> **Brief**
The word "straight" may appear in lines of the data below. Say how many lines hold it, giving only the number.

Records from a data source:
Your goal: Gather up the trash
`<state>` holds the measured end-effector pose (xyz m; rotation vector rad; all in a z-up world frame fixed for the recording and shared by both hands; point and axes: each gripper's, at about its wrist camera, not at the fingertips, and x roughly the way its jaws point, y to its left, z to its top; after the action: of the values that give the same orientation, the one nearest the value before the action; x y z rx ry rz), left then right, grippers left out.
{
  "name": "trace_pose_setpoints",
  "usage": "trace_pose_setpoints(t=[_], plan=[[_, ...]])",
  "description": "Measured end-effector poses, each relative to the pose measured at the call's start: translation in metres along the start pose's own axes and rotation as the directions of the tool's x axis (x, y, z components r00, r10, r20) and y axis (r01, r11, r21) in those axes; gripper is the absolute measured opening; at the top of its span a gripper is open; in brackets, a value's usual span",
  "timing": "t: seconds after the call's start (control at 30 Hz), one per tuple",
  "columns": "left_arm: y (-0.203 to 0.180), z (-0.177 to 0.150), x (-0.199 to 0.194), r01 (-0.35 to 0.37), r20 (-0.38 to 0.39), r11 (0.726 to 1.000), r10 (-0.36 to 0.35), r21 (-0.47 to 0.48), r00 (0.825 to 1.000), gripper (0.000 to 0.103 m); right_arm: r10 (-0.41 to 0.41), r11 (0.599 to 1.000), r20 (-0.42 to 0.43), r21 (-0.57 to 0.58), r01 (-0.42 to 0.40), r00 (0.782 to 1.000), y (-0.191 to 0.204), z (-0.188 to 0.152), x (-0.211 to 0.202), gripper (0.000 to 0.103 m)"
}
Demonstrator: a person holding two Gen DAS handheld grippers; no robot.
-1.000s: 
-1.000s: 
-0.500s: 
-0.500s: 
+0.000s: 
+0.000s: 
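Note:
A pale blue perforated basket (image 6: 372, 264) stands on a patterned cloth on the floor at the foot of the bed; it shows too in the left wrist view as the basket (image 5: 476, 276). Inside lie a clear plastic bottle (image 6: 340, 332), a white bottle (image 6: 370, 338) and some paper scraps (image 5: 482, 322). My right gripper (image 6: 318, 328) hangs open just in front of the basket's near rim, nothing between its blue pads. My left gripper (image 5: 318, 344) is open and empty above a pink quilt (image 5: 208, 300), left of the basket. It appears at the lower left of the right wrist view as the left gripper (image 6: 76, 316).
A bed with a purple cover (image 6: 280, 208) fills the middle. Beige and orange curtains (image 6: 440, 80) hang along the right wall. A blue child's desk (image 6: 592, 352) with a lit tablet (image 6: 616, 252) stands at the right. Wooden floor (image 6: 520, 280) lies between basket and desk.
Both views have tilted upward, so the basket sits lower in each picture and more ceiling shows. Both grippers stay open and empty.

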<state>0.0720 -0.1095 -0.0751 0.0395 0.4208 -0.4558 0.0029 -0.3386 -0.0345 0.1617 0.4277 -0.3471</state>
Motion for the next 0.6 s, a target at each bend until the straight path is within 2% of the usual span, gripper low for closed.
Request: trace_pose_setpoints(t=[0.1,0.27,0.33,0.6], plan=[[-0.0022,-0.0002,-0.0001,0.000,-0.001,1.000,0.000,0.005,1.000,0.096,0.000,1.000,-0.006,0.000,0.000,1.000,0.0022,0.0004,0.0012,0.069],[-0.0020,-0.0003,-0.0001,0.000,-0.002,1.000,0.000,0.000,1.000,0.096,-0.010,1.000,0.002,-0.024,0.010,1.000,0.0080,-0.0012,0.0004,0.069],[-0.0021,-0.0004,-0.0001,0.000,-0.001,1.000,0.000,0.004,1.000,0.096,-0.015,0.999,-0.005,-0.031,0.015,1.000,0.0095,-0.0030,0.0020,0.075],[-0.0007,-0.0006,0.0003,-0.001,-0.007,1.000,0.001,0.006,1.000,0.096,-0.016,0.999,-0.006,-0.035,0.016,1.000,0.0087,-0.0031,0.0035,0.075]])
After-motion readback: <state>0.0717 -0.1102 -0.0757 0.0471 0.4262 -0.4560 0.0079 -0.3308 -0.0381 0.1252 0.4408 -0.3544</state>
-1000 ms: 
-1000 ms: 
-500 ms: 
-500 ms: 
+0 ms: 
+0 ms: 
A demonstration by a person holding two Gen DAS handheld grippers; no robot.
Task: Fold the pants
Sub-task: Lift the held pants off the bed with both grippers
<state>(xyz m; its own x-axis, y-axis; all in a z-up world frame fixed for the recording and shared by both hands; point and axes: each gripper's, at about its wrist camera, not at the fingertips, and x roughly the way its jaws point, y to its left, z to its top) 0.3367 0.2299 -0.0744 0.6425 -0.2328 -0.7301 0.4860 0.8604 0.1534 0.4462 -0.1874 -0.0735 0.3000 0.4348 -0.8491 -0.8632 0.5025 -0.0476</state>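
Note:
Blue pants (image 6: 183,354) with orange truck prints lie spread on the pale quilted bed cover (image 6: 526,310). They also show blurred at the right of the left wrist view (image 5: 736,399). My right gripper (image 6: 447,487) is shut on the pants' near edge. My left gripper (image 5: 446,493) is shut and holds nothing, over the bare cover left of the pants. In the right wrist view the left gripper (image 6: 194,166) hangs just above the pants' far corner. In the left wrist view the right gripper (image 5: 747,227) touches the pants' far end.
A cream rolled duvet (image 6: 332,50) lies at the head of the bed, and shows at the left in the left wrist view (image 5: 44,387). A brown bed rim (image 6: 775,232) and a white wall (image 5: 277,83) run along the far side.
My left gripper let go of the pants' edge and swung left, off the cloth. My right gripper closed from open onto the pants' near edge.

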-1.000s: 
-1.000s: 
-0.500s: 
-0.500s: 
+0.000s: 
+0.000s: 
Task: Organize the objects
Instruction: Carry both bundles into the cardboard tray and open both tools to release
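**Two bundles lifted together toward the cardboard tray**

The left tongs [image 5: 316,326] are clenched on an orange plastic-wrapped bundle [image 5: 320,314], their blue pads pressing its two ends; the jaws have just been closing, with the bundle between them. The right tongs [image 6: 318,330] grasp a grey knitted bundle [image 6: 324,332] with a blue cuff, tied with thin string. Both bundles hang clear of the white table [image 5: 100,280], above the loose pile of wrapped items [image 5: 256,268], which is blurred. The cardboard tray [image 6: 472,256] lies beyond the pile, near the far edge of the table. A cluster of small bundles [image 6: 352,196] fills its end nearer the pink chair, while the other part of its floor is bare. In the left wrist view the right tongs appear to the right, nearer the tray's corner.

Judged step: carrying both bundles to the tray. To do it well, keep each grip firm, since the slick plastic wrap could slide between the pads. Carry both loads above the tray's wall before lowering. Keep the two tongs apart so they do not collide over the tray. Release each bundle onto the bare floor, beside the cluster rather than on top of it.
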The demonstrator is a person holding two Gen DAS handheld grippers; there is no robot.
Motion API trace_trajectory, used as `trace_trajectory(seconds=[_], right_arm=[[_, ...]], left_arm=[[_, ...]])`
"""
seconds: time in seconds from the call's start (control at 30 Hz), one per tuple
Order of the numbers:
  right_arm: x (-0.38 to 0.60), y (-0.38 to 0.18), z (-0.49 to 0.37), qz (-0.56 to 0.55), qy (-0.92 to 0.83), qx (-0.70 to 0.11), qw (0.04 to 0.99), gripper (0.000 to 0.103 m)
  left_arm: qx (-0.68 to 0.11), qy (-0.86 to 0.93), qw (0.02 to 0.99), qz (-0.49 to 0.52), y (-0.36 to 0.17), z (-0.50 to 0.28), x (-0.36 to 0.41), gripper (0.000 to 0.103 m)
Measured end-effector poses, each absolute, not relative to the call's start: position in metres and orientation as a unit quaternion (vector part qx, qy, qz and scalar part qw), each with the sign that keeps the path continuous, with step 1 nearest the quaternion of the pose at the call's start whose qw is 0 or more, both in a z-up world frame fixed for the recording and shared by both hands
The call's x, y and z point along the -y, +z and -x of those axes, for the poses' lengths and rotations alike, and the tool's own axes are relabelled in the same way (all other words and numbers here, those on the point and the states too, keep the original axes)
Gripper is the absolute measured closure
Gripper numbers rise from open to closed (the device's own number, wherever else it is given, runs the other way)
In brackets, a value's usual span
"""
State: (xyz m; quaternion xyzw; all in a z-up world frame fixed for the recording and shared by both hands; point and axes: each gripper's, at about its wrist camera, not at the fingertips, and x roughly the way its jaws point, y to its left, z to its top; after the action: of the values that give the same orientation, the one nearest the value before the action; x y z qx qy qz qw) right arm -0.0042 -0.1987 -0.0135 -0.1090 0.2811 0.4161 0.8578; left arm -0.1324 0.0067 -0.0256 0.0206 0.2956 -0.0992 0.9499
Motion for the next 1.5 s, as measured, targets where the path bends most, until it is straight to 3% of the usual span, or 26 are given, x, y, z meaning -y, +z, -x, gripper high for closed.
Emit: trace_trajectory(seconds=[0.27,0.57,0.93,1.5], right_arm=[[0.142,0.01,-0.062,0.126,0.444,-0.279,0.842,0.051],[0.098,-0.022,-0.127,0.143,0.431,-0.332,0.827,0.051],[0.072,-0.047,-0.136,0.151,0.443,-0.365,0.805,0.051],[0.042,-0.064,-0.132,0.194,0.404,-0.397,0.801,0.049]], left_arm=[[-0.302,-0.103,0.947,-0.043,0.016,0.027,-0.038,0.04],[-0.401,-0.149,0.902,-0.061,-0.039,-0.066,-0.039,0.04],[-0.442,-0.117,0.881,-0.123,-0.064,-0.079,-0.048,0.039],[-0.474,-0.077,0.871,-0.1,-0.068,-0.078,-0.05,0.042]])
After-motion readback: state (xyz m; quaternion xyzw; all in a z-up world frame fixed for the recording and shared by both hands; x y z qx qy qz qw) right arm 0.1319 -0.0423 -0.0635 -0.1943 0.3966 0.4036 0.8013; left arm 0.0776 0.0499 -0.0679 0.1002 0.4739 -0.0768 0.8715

> **Reply to the exercise**
2